-------- Given material --------
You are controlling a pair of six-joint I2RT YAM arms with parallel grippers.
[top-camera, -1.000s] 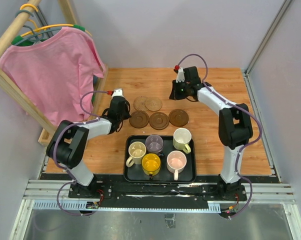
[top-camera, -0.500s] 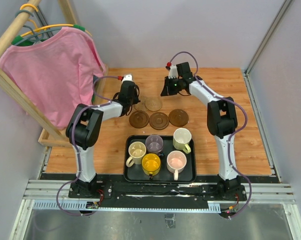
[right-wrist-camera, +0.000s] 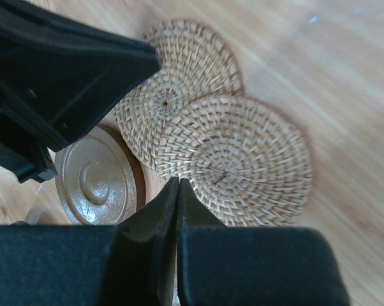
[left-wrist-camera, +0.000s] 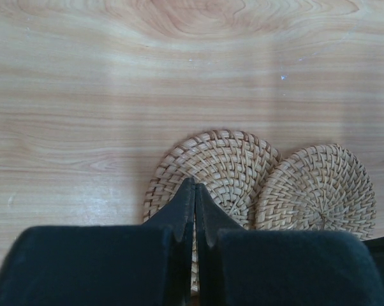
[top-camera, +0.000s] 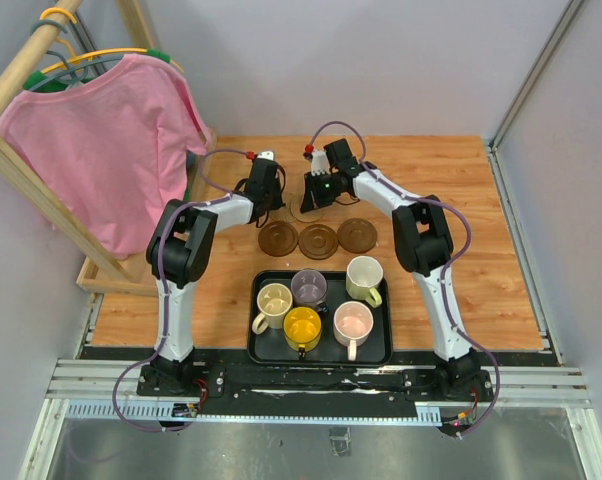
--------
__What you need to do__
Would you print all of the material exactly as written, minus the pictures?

__Finished task__
You are controlling a pair of six-joint I2RT YAM arms with parallel grippers.
[top-camera, -1.000s] 
[top-camera, -0.500s] 
[right-wrist-camera, +0.000s] 
[left-wrist-camera, +0.000s] 
[top-camera, +0.000s] 

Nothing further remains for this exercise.